Personal information
- Full name: Damon James Trigger
- Born: 22 April 1972 (age 54) Lower Hutt, Wellington, New Zealand
- Batting: Right-handed
- Bowling: Right-arm medium-fast

Domestic team information
- 1999–2003: Kent Cricket Board

Career statistics
| Competition | LA |
| Matches | 10 |
| Runs scored | 56 |
| Batting average | 11.20 |
| 100s/50s | –/– |
| Top score | 18* |
| Balls bowled | 528 |
| Wickets | 14 |
| Bowling average | 27.64 |
| 5 wickets in innings | – |
| 10 wickets in match | – |
| Best bowling | 3/53 |
| Catches/stumpings | 1/– |
- Source: Cricinfo, 13 November 2010

= Damon Trigger =

New Zealand-born English cricketer

Damon James Trigger (born 22 April 1972) is a New Zealand-born former English cricketer. Trigger was a right-handed batsman who bowled right-arm medium-fast. He was born at Lower Hutt, Wellington.
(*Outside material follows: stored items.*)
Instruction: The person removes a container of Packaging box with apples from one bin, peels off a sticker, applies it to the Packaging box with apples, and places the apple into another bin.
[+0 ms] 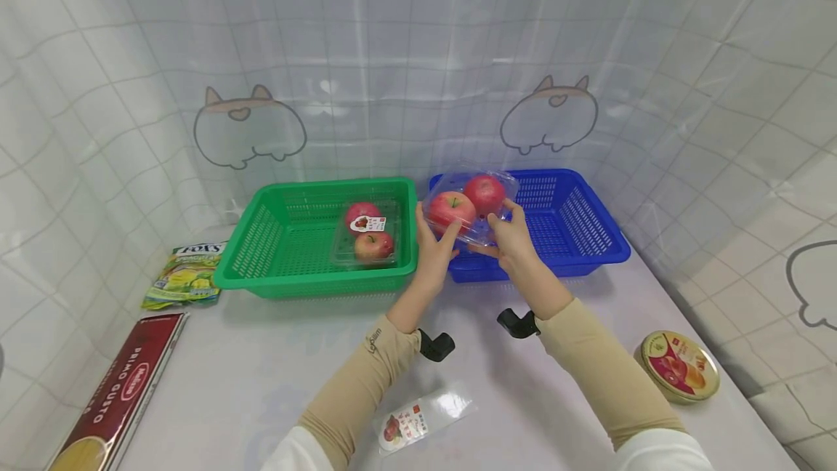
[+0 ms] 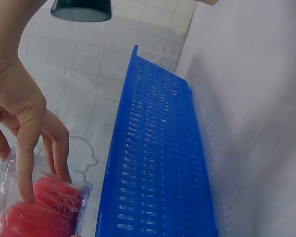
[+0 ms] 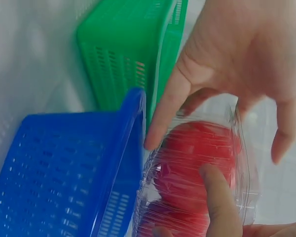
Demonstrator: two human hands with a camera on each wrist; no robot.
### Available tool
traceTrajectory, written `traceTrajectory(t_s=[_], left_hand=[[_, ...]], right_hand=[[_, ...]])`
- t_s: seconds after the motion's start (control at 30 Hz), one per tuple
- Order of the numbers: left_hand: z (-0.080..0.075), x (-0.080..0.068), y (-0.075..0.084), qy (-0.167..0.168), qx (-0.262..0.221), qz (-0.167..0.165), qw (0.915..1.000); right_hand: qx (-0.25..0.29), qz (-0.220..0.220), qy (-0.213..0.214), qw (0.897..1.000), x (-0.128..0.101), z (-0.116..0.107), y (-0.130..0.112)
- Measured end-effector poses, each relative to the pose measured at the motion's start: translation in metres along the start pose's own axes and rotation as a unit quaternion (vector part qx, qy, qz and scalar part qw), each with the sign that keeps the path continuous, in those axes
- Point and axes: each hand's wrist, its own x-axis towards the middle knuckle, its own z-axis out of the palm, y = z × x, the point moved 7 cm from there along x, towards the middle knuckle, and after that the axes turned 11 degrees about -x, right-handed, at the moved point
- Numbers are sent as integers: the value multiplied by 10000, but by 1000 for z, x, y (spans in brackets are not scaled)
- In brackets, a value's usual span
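Both hands hold a clear plastic pack (image 1: 469,203) with two red apples above the near left corner of the blue basket (image 1: 575,238). My left hand (image 1: 437,238) grips the pack's left side, fingers curled over its top (image 2: 27,163). On the pack's right side, my right hand (image 1: 511,232) grips with the thumb on the wrap (image 3: 217,197). The right wrist view shows the pack (image 3: 197,168) between both hands, beside the blue basket's rim (image 3: 130,128). A second pack of two apples (image 1: 368,232) lies inside the green basket (image 1: 261,253).
A yellow-green candy bag (image 1: 186,275) and a long red pasta box (image 1: 124,391) lie at the table's left. A round tin (image 1: 680,367) sits at the right, and a loose fruit label strip (image 1: 421,416) lies near the front. A tile-patterned curtain backs the baskets.
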Motion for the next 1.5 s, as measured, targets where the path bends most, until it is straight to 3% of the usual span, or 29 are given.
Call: traceTrajectory(t_s=[0.17,0.53,0.7,0.87,0.93,1.2,1.37,1.5], left_hand=[[-3,2,-1,64,-390,-37,9992],[-22,4,2,589,-209,-257,9977],[-29,5,4,584,-253,-371,9973],[-38,5,6,528,-326,-442,9971],[-42,4,8,465,-343,-479,9972],[-53,2,12,149,-289,-782,9964],[-63,-5,15,65,-65,-1019,9947],[-68,-4,12,20,82,-985,9951]], right_hand=[[15,-51,-48,10000,-8,4,2],[-490,-78,-242,9985,-25,9,12],[-583,-169,78,9981,-24,1,12],[-817,-488,481,9943,-12,-22,2],[-959,-560,360,9932,-4,-30,-2],[-1478,-670,-1125,9803,20,-37,-5],[-1604,-832,-1640,9698,19,-29,1],[-1638,-742,-1892,9653,18,-23,5]])
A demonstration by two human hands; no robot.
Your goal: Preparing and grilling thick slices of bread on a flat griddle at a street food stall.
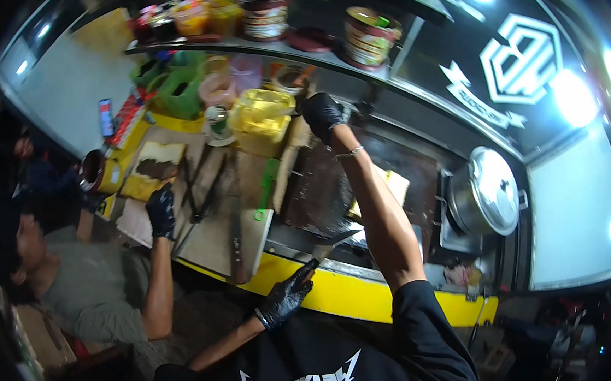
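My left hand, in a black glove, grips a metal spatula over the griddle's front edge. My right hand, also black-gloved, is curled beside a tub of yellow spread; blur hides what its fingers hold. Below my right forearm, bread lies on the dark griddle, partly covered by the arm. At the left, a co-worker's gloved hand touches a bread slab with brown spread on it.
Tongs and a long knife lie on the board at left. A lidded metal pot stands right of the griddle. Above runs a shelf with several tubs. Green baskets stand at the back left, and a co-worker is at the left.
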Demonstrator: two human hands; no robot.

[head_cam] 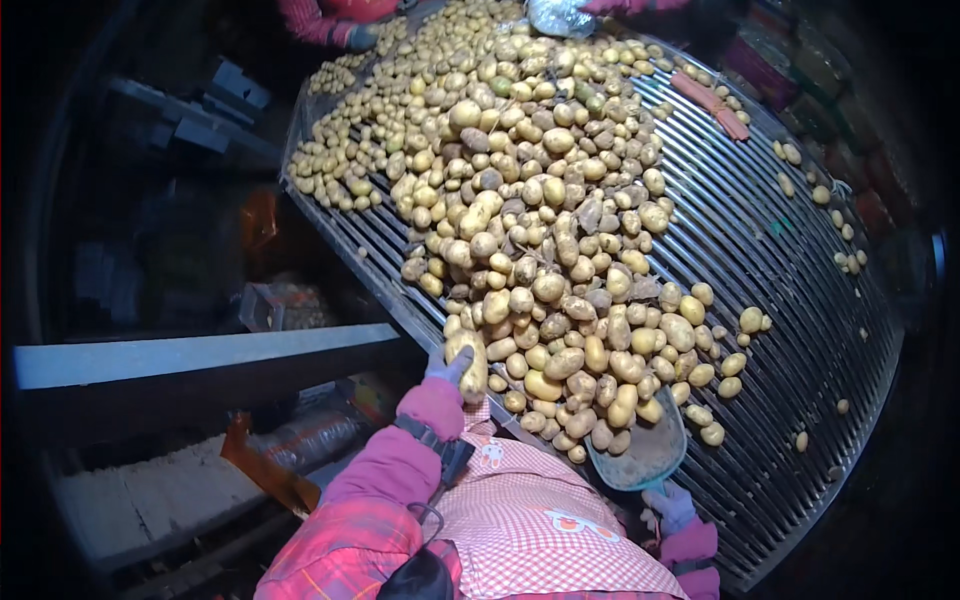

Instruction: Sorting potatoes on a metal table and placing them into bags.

Trigger represented the Kent Cricket Board in List A cricket. His debut List A match came against Denmark in the 1999 NatWest Trophy. From 1999 to 2003, he represented the Board in 10 List A matches, the last of which came against Derbyshire in the 2003 Cheltenham & Gloucester Trophy. In his 10 List A matches, he scored 56 runs at a batting average of 11.20, with a high score of 18*. In the field he took a single catch. With the ball he took 14 wickets at a bowling average of 27.64, with best figures of 3/53.